• Gives the Federal Housing Administration $300 billion in new lending authority and relaxes standards to provide affordable, fixed-rate mortgages to debt-ridden homeowners. Any losses would be covered by an affordable housing fund financed by Fannie Mae and Freddie Mac, the government-sponsored companies that finance mortgages. It could help at least 400,000 families avoid foreclosure.
• Creates an independent regulator to oversee Fannie and Freddie. Increases the limits on loans they can buy or guarantee from $417,000 to $625,500. Gives Treasury temporary authority to increase its line of credit to the mortgage giants and buy their stock.
• Provides $3.9 billion in grants to the hardest-hit communities for buying and fixing up foreclosed property.
• Modernizes the FHA and allows it to back loans for riskier borrowers. Increases the size of loans that the agency may insure -- currently set to revert to $362,790 by year's end -- to $625,000 in the highest-cost areas. The agency could buy loans 15 percent higher than the median home price in certain cities.

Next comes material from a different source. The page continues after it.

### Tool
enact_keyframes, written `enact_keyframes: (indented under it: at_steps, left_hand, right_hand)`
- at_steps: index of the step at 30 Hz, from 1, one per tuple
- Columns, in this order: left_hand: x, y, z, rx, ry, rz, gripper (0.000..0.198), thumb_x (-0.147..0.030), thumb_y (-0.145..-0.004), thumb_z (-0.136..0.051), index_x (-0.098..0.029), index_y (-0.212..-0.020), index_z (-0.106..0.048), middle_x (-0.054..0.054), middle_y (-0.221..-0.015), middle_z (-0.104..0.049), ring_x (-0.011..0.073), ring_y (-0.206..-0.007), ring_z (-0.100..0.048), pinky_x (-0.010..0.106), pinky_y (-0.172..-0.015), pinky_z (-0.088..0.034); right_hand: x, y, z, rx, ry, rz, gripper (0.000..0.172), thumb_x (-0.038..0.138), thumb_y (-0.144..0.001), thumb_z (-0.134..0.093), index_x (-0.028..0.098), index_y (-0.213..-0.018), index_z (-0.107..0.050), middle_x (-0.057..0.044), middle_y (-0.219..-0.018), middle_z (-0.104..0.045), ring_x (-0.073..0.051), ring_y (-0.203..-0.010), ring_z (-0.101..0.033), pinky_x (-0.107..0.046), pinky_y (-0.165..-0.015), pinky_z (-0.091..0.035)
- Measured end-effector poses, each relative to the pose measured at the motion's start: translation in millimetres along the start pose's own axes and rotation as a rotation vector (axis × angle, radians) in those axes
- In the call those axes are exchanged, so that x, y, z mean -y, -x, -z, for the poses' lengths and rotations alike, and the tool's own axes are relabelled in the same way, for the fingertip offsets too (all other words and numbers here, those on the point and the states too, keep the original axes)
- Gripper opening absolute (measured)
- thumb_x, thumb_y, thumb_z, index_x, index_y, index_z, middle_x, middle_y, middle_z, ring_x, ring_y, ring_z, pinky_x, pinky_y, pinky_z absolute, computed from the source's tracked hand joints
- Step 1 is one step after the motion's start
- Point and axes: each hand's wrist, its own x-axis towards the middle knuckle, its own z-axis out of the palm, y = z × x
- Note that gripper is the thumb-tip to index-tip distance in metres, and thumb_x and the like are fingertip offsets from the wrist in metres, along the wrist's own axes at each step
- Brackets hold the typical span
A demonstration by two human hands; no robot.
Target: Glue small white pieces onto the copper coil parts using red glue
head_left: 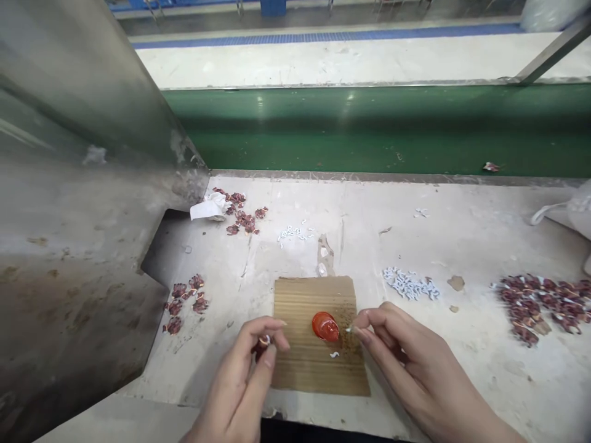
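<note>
My left hand (247, 375) holds a small dark red figure (262, 344) between thumb and fingers, left of the cardboard sheet (318, 375). Pinched between the thumb and forefinger of my right hand (401, 357) is a tiny white piece (349, 330), over the cardboard's right edge. A glossy red blob (325, 327) lies on the cardboard between my hands. Just below it rests a loose white curved piece (334, 355). Right of the cardboard is a pile of white curved pieces (410, 283).
Dark red figures lie in groups at left (184, 301), back left (244, 218) and far right (540, 301). A crumpled white tissue (210, 207) touches a metal panel (83, 184) at left. Behind the table runs a green belt (346, 129).
</note>
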Motion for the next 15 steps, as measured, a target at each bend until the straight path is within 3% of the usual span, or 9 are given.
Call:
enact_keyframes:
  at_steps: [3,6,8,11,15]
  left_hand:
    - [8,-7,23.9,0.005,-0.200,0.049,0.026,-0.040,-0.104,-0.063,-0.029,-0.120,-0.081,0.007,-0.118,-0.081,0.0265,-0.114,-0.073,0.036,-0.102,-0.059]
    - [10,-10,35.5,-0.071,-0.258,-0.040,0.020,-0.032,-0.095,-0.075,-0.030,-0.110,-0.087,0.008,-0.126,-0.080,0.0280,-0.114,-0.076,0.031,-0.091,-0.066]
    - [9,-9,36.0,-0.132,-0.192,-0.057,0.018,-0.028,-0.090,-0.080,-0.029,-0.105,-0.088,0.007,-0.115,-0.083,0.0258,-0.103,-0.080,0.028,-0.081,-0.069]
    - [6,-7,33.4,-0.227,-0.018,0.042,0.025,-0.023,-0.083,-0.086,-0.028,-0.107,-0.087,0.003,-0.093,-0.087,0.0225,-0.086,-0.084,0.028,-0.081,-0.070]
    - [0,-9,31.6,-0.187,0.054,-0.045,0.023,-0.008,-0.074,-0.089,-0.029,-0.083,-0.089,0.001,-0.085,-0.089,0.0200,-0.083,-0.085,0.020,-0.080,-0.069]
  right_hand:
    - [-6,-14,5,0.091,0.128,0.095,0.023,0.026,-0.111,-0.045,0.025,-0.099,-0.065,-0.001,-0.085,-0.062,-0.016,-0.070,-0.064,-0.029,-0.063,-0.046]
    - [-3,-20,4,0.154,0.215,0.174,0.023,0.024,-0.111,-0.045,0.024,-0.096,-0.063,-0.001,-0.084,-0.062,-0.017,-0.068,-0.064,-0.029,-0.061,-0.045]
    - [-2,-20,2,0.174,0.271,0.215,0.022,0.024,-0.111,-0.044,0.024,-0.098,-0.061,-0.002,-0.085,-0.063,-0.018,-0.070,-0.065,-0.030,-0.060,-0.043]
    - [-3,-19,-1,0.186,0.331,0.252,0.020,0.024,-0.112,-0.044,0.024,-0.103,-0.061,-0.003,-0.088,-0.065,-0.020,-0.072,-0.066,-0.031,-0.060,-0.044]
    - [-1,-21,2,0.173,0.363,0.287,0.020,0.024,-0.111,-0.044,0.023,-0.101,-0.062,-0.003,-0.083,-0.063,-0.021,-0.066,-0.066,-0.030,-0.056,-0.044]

• Bars the FHA from insuring mortgages in which the borrower's down payment is paid by the seller, beginning Oct. 1. Places a one-year moratorium to bar the agency from charging premiums based on the riskiness of the homeowner, until Oct. 1, 2009.
• Provides $15 billion in tax benefits. Lets people who don't itemize their taxes claim a $500-$1,000 deduction on their 2008 property taxes.